Porto Alegre se juntou ao clube restrito dos municípios dotados de legislação para proteger os olhos de suas crianças
O prefeito José Fogaça sancionou no dia 18 de junho uma lei que torna obrigatória em hospitais que atendem pelo SUS a realização de um exame ocular gratuito em todos os recém-nascidos.

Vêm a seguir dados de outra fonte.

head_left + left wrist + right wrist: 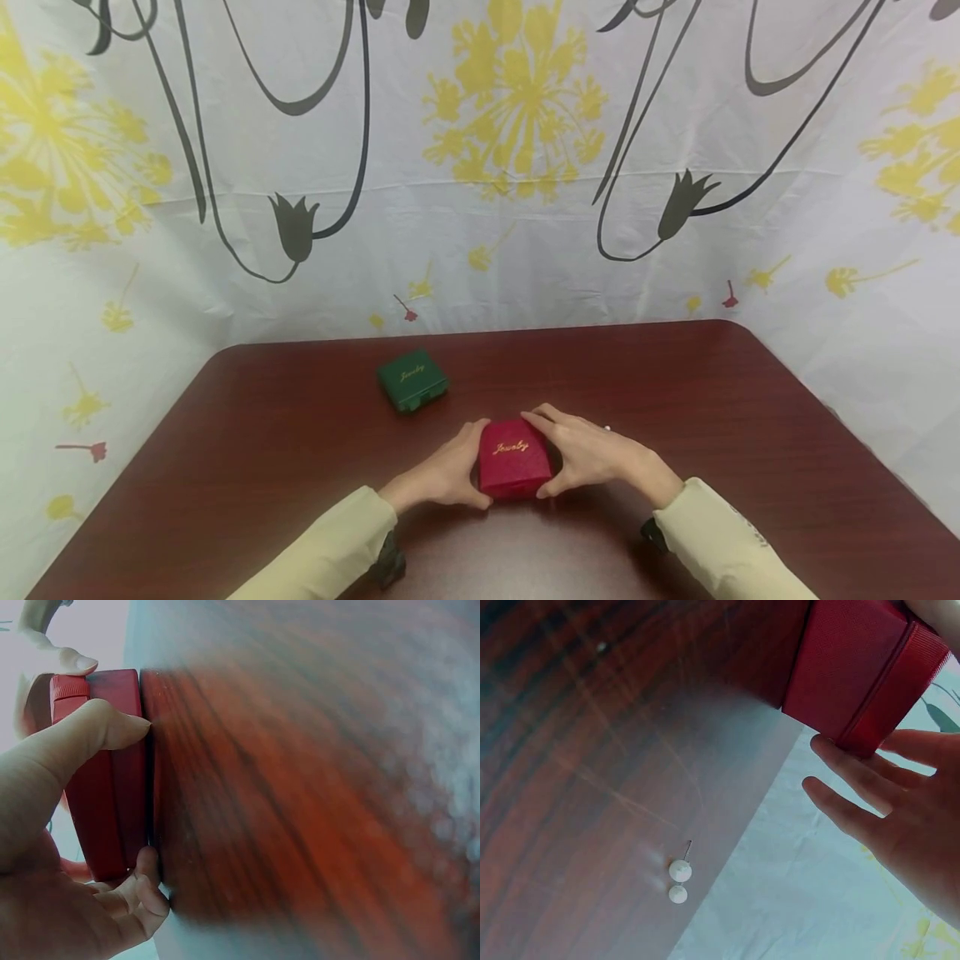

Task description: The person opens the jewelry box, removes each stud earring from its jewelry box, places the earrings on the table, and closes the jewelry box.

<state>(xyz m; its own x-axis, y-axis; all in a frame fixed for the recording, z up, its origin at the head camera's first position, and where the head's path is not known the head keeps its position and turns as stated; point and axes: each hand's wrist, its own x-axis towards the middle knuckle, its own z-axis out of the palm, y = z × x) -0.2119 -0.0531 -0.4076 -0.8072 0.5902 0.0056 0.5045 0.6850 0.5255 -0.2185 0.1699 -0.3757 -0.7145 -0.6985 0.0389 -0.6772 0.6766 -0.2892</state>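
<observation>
Head view: left hand (450, 468) and right hand (591, 450) curve inward, thumbs at the near side, gripping the red box (514, 468) between them.

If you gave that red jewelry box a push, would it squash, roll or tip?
The red box would probably hold its shape: its sides look straight between the left hand and right hand. It seems unlikely to roll, given its flat faces and edges. Tipping looks unlikely too, since it appears wider than tall.

Red box (513, 467), gold "Jewelry" on top; closed; flat on tbl (300, 433)
</observation>
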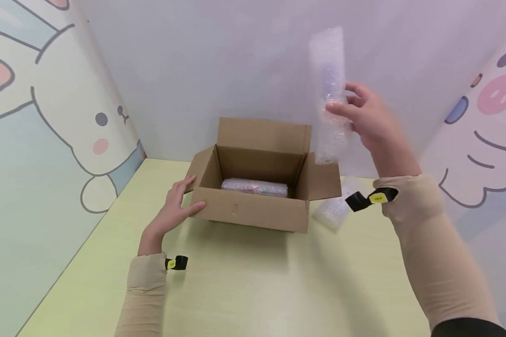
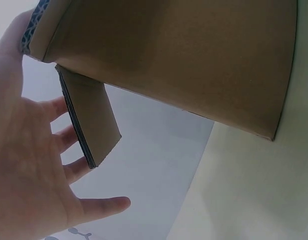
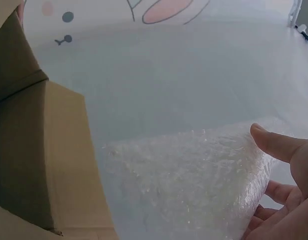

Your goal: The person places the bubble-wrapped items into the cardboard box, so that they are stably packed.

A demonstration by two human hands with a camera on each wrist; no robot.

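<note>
My right hand [image 1: 368, 114] pinches a long bubble-wrapped package [image 1: 331, 93] between thumb and fingers, held upright above the box's right side. In the right wrist view, the bubble wrap [image 3: 188, 185] spreads out from the thumb; what it encloses is unclear. An open cardboard box [image 1: 253, 210] stands on the table with its flaps folded outward. Inside lies another bubble-wrapped roll [image 1: 255, 187] with reddish colours showing through. My left hand [image 1: 174, 213] rests at the box's left front corner, fingers nearly straight against the left flap [image 2: 89, 117] and thumb touching the front flap.
Behind the box's right flap, another bubble-wrapped package [image 1: 333, 213] lies on the pale yellow-green table [image 1: 236, 290]. A plain grey wall [image 1: 194, 70] rises close behind, and side panels with cartoon animals [image 1: 80, 107] flank the table.
</note>
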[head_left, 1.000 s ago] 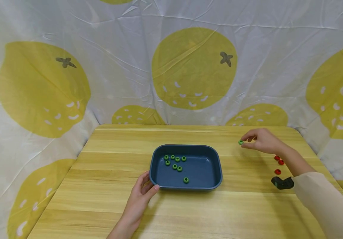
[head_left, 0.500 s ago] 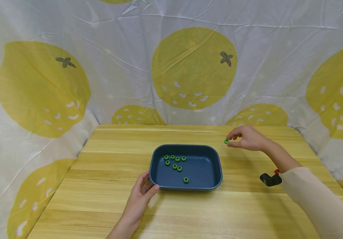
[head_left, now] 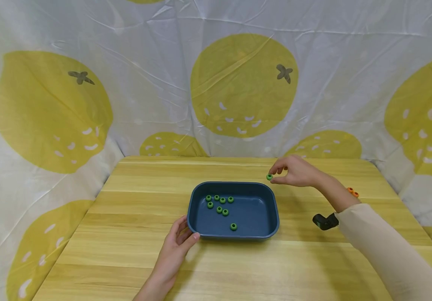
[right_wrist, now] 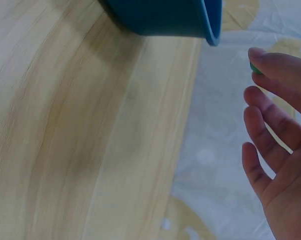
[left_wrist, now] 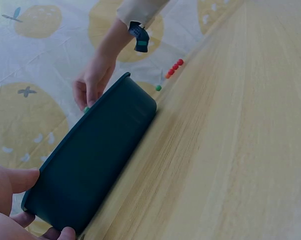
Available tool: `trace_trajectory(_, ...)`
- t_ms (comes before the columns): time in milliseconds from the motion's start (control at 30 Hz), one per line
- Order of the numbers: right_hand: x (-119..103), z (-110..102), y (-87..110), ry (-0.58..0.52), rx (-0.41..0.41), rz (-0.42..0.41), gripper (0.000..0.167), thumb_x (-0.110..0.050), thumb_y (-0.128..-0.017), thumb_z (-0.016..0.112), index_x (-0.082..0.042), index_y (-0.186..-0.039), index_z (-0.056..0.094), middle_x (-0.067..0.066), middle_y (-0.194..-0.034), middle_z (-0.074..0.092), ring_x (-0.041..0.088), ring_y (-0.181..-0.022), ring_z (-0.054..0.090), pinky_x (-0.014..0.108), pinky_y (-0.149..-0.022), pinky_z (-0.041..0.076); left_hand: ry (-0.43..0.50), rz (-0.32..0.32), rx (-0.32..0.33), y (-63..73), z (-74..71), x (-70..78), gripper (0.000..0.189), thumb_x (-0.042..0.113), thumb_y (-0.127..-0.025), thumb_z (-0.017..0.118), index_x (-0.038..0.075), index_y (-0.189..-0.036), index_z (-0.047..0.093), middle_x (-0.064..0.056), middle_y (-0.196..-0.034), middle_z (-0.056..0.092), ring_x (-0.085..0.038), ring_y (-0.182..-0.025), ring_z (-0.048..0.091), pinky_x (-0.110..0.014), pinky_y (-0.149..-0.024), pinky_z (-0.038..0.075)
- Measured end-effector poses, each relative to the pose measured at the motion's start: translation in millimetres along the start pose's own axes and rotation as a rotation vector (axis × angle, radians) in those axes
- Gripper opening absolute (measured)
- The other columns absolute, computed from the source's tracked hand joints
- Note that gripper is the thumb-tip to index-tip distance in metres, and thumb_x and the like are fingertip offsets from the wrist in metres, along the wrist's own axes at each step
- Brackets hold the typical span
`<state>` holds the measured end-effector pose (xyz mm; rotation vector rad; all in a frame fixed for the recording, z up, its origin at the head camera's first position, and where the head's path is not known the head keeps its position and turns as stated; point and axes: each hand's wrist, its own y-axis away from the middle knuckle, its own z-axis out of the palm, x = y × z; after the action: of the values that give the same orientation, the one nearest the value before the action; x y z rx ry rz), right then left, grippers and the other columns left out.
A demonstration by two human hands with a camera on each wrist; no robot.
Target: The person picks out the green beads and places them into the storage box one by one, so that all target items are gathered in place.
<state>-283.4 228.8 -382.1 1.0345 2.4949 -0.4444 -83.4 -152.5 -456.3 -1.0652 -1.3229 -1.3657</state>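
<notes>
My right hand [head_left: 296, 171] pinches a green bead [head_left: 269, 177] between thumb and fingertips, raised just beyond the back right corner of a dark blue tray [head_left: 253, 217]. In the right wrist view only a sliver of that bead [right_wrist: 255, 69] shows; the other fingers are loosely bent and hold nothing. My left hand [head_left: 174, 248] grips the tray's front left corner, thumb at the rim and fingers along the side. Several green beads [head_left: 219, 210] with dark holes lie in the tray, mostly in its left half.
Orange-red beads [head_left: 352, 192] lie on the wooden table [head_left: 125, 234] beyond my right forearm. The left wrist view shows a row of red beads [left_wrist: 175, 67] and a loose green bead [left_wrist: 158, 88]. A lemon-print cloth [head_left: 155, 83] hangs behind. A black device [head_left: 325, 222] sits at my right cuff.
My right hand has moved left with the green bead, from the table's right side to near the tray's back right corner. The left hand and tray have stayed in place.
</notes>
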Motion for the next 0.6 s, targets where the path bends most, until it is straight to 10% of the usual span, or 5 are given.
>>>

O secretário municipal de Saúde, Pedro Gus, prometeu definir como funcionará a oferta do Teste do Olhinho. Similar ao Teste do Pezinho, o exame ocular diagnostica enfermidades que podem levar à cegueira. Estima-se que 80% dos casos de deficiência visual congênita possam ser evitados com o exame. Hoje, em metade dos casos os defeitos são descobertos quando o bebê já está cego.De autoria do vereador Aldacir Oliboni, o projeto depende da regulamentação para começar a ser aplicado nos berçários.
-As maternidades estão equipadas. A partir do dia 19 de junho vamos discutir como treinar o pessoal o mais rápido possível – diz Gus.Até agora, poucas cidades do país, como São Palo e Rio de Janeiro, oferecem o Teste do Olhinho como rotina das maternidades.Pela lei de Porto Alegre, o exame será feito nas primeiras 48 horas de vida, com um equipamento que avalia o reflexo da incidência de luz vermelha no olho. Caso seja detectada alguma alteração, a família deve ser comunicada, e a criança, encaminhada a tratamento.Segundo o oftalmologista pediátrico Giovanni Travi, com o diagnóstico precoce é possível reverter o avanço de doenças como glaucoma e catarata por meio de exercícios de estimulação da visão ou de cirurgia.
- Os primeiros quatro meses de vida são críticos. É nesse período que os neurônios estão prontos a desenvolver a visão. Depois essa capacidade vai minguando até acabar. A falta de experiência visual nesse determina déficits irreversíveis – explica Travi, presidente do conselho consultivo do Instituto Ver Hesíodo Andrade, que ajudou o vereador Oliboni a montar o projeto.
Instituto defende a oferta do exame em todos os municípios
O Instituto Ver quer conscientizar as autoridades sobre a importância de tornar obrigatório o teste em todos os municípios. Conforme Travi, o oftalmoscópio, equipamento usado no exame, custa R$ 400 e pode mudar o destino de milhares de crianças. No fim de semana, o instituto fez o teste em 90% dos bebês menores de seis meses de Canela e Gramado. Emellyn Ester da Silva, dois meses, foi beneficiada.
- Quando soube da importância do exame, vim na hora. Graças a Deus, a visão de Emellyn é normal – contou a mãe.